◆ What this task involves: Answer with one number: the count of lines in the listing below that hold the word "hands".

◆ Recorded information:
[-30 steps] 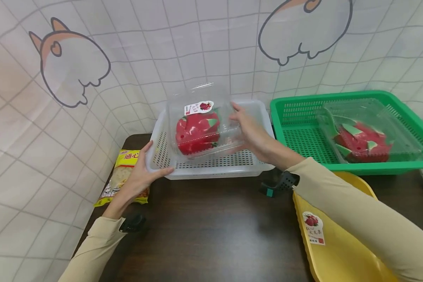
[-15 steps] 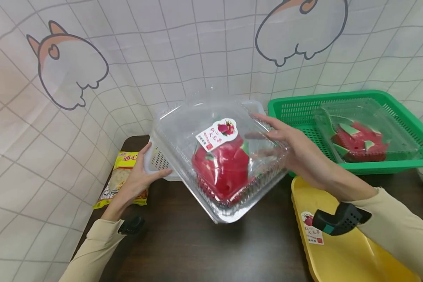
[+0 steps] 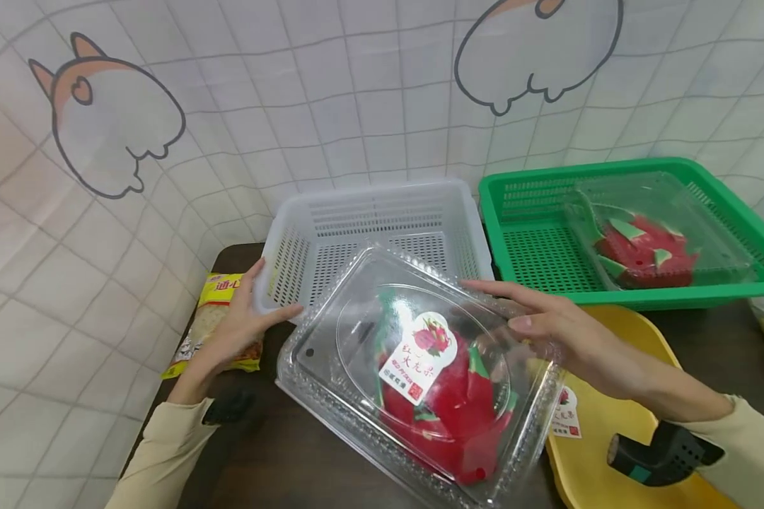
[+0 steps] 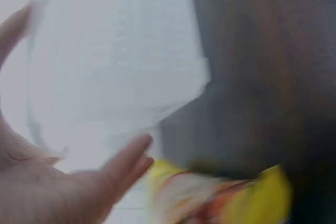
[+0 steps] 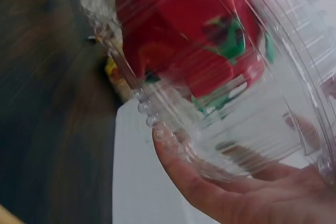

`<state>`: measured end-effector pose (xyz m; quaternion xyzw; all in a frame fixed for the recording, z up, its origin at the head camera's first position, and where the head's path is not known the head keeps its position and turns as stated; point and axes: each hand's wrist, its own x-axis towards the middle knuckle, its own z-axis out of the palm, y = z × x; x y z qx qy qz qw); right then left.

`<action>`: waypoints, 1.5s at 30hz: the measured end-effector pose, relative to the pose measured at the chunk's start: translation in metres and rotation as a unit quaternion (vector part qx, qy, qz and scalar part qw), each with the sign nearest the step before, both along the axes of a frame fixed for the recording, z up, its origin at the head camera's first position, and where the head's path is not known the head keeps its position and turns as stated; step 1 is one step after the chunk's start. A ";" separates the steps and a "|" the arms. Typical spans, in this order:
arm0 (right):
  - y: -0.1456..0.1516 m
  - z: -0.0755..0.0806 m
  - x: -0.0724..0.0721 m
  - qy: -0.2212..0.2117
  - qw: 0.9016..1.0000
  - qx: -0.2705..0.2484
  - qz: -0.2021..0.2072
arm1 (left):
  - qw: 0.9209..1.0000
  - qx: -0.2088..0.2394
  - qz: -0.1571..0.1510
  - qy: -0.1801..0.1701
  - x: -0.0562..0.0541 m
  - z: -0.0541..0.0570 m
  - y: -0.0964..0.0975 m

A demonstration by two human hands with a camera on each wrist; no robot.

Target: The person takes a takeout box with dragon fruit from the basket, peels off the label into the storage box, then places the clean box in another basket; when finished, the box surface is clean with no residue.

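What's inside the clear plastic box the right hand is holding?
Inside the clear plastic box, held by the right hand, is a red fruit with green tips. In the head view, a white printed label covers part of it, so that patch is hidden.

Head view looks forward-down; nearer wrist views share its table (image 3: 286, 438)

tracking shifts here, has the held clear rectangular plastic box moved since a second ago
Yes: in the head view, the clear plastic box came nearer and rightward, judged against the white perforated plastic basket.
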<state>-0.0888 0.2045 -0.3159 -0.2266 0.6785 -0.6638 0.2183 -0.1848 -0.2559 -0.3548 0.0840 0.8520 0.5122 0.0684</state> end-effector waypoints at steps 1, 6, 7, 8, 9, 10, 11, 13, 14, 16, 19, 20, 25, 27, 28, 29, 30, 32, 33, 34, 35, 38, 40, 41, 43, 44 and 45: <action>0.000 -0.001 0.000 0.006 1.000 0.000 0.008 | 1.000 -0.021 0.009 0.009 0.003 0.005 -0.002; 0.003 -0.003 -0.001 0.030 0.998 0.011 0.051 | 0.993 -0.072 0.068 0.069 0.027 0.035 -0.007; 0.004 -0.004 0.000 0.031 0.998 0.017 0.059 | 0.992 -0.069 0.071 0.082 0.032 0.042 -0.004; 0.006 -0.004 0.000 0.028 0.997 0.024 0.065 | 0.991 -0.063 0.069 0.093 0.038 0.048 0.000; 0.007 -0.005 0.001 0.025 0.997 0.031 0.071 | 0.992 -0.050 0.059 0.101 0.044 0.054 0.005; 0.009 -0.006 0.001 0.022 0.996 0.036 0.077 | 0.992 -0.036 0.045 0.110 0.049 0.058 0.011; 0.010 -0.008 0.002 0.016 0.996 0.039 0.082 | 0.993 -0.020 0.024 0.116 0.055 0.061 0.018; 0.013 -0.012 0.004 0.010 0.995 0.040 0.093 | 0.993 0.003 -0.033 0.111 0.065 0.062 0.030; 0.013 -0.015 0.005 0.009 0.995 0.041 0.096 | 0.992 0.024 -0.069 0.100 0.070 0.061 0.036; 0.014 -0.019 0.006 0.006 0.994 0.041 0.101 | 0.986 0.062 -0.140 0.062 0.078 0.053 0.045; 0.013 -0.023 0.006 0.013 0.993 0.056 0.099 | 0.967 0.112 -0.229 -0.020 0.090 0.040 0.055; 0.012 -0.023 0.006 0.016 0.993 0.059 0.098 | 0.958 0.131 -0.252 -0.044 0.092 0.035 0.057; 0.005 -0.020 0.003 0.018 0.993 0.053 0.105 | 0.921 0.224 -0.298 -0.110 0.099 0.018 0.068; 0.002 -0.019 0.001 0.021 0.993 0.055 0.105 | 0.914 0.260 -0.290 -0.116 0.100 0.014 0.073; 0.001 -0.018 0.000 0.022 0.993 0.057 0.104 | 0.912 0.274 -0.280 -0.120 0.101 0.013 0.075; -0.001 -0.018 -0.001 0.023 0.993 0.056 0.106 | 0.914 0.281 -0.266 -0.122 0.102 0.012 0.078; -0.002 -0.017 -0.002 0.023 0.993 0.057 0.105 | 0.916 0.287 -0.250 -0.127 0.103 0.013 0.080; -0.003 -0.016 -0.004 0.016 0.993 0.064 0.102 | 0.920 0.294 -0.218 -0.143 0.104 0.013 0.084; -0.003 -0.015 -0.004 0.009 0.992 0.069 0.101 | 0.920 0.297 -0.204 -0.152 0.105 0.013 0.086; -0.003 -0.014 -0.005 0.002 0.992 0.070 0.102 | 0.921 0.299 -0.192 -0.160 0.105 0.014 0.087; -0.003 -0.013 -0.005 -0.003 0.992 0.076 0.101 | 0.922 0.300 -0.181 -0.166 0.105 0.014 0.088; -0.003 -0.008 -0.005 -0.019 0.990 0.096 0.103 | 0.917 0.310 -0.168 -0.188 0.105 0.014 0.090; -0.003 -0.006 -0.003 -0.027 0.988 0.112 0.104 | 0.911 0.319 -0.170 -0.198 0.104 0.012 0.089; -0.003 -0.005 -0.003 -0.034 0.987 0.118 0.103 | 0.908 0.324 -0.172 -0.203 0.103 0.012 0.088; -0.002 -0.004 0.000 -0.065 0.985 0.122 0.100 | 0.901 0.333 -0.179 -0.210 0.103 0.010 0.085; -0.001 -0.004 0.001 -0.082 0.985 0.120 0.094 | 0.898 0.338 -0.180 -0.214 0.103 0.009 0.084; -0.001 -0.005 0.003 -0.101 0.985 0.112 0.087 | 0.896 0.343 -0.181 -0.218 0.104 0.008 0.082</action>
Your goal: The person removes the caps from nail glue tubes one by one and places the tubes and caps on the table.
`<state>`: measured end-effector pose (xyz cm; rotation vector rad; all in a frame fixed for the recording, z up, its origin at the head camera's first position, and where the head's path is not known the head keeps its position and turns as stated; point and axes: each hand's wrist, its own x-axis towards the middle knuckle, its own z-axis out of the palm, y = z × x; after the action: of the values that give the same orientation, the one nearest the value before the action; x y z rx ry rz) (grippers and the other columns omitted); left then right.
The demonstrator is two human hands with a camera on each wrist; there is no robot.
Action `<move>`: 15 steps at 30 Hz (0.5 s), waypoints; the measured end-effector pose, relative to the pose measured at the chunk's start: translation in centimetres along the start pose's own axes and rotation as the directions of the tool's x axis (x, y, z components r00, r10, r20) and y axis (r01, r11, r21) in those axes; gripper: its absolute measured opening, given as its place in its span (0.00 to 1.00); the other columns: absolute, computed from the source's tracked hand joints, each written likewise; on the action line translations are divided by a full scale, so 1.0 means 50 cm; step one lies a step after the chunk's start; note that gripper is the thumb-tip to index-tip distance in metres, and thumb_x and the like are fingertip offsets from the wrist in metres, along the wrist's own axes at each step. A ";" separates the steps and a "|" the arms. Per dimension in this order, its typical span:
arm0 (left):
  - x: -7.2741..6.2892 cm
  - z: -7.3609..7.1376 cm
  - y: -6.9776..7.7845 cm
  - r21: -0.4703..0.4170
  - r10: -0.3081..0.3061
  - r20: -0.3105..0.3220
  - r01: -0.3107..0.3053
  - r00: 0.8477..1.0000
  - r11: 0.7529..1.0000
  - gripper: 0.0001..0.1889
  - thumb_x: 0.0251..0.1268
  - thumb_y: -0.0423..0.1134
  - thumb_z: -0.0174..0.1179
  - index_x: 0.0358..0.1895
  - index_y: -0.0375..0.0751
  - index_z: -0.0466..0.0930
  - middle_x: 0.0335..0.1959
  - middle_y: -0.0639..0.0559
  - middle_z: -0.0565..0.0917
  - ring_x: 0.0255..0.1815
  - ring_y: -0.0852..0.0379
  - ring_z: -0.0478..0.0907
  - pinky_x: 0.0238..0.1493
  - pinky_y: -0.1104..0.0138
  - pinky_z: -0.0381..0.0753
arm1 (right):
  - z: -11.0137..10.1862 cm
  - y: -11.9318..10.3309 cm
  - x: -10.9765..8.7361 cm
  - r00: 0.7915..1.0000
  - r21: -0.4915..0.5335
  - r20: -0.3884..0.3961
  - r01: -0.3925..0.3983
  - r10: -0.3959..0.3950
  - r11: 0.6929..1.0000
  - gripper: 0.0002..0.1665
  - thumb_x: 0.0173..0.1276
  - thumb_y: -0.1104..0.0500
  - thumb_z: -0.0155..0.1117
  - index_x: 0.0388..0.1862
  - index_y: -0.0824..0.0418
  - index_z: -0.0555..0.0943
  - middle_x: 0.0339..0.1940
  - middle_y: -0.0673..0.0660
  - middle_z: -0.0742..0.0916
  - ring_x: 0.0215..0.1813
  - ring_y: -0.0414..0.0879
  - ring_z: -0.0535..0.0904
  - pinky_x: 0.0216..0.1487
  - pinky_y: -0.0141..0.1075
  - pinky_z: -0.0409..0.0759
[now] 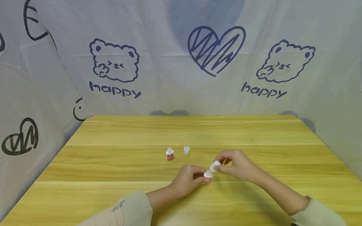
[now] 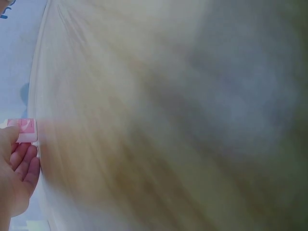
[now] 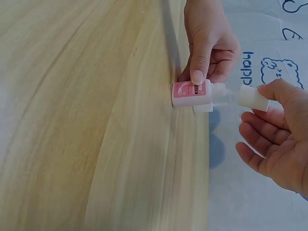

◆ Output for this task: 2